• TASK REQUIREMENTS:
Find the word "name" in the data below and copy each line that holds it.

◆ ◆ ◆ ◆

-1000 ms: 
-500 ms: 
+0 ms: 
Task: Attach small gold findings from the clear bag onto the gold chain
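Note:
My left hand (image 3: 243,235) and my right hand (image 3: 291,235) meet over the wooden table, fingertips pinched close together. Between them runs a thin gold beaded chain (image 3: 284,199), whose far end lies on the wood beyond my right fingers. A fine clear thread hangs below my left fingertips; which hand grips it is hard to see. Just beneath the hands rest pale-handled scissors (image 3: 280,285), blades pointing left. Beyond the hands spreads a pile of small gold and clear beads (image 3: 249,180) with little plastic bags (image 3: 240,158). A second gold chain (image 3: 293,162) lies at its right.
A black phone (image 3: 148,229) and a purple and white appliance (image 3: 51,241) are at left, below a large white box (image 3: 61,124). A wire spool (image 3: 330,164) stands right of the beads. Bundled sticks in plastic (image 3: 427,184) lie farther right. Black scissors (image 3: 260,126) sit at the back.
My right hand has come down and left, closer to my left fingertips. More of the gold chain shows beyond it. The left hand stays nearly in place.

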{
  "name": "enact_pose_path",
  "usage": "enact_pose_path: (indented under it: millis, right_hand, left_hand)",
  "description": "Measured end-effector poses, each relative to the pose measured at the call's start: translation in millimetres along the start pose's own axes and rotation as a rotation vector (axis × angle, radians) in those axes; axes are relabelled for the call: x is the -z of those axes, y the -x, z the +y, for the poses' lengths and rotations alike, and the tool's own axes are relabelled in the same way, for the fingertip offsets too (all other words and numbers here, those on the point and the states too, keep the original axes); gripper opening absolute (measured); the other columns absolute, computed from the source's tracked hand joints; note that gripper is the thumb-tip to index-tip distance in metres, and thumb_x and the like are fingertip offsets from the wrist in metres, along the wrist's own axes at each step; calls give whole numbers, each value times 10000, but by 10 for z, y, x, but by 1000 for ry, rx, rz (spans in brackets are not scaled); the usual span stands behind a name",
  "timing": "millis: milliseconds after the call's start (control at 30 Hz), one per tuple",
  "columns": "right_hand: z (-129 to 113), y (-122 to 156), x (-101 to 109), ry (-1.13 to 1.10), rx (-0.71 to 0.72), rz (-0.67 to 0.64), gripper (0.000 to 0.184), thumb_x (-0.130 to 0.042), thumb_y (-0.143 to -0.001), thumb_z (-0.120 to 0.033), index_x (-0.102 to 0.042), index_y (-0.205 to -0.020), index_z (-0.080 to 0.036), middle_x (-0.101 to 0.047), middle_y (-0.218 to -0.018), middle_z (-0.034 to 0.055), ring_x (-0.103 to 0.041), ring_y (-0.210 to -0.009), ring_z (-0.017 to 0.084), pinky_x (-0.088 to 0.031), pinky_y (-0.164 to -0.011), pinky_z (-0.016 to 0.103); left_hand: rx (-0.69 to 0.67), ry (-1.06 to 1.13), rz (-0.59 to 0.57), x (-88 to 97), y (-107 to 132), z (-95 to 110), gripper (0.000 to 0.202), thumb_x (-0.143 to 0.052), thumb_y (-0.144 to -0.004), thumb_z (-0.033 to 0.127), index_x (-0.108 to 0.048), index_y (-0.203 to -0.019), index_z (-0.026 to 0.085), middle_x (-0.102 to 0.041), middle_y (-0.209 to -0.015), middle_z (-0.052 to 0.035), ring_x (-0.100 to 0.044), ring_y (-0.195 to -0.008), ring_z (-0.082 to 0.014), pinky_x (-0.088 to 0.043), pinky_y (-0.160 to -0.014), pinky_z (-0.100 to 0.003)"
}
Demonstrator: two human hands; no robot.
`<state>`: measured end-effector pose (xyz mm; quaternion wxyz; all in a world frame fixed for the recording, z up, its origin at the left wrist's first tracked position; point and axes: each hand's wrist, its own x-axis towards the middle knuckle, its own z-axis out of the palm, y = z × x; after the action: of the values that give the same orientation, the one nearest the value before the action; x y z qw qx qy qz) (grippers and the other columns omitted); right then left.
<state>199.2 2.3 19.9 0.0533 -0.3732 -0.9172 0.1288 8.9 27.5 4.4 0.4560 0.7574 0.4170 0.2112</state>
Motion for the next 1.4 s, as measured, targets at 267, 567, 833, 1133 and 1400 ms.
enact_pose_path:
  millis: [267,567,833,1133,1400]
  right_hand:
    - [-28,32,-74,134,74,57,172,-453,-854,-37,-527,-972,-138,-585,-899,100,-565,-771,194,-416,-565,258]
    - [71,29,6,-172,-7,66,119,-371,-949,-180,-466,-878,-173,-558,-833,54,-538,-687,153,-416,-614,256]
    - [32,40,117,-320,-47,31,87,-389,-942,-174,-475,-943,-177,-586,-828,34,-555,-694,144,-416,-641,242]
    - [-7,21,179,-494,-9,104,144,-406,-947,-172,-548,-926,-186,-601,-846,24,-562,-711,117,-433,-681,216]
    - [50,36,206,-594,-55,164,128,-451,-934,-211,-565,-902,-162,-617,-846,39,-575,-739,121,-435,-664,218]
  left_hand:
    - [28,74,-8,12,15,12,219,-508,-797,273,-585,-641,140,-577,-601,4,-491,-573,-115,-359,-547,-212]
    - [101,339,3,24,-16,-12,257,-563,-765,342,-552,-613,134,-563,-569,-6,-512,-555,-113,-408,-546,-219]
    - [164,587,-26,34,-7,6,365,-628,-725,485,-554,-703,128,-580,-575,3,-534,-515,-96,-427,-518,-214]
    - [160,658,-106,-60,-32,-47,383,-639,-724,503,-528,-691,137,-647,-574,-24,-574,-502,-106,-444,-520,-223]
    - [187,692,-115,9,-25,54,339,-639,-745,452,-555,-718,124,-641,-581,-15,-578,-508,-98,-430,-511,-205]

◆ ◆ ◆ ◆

• ANSWER SPACE:
  "name": "enact_pose_path",
  "description": "Measured end-effector poses, each relative to the pose measured at the call's start: translation in millimetres along the start pose's own axes and rotation as a rotation vector (axis × angle, radians) in those axes; axes are relabelled for the call: x is the -z of those axes, y the -x, z the +y, for the poses' lengths and rotations alike, and the tool's own axes are relabelled in the same way, for the fingertip offsets too (all other words and numbers here, those on the point and the states too, keep the original axes); gripper opening absolute (measured); the other columns absolute, computed from the source's tracked hand joints; note that gripper is the thumb-tip to index-tip distance in metres, and thumb_x and the like are fingertip offsets from the wrist in metres, along the wrist's own axes at each step; calls give whole numbers, each value times 10000, but by 10 for z, y, x, but by 1000 for ry, rx, rz (spans in brackets are not scaled); the usual span stands behind a name",

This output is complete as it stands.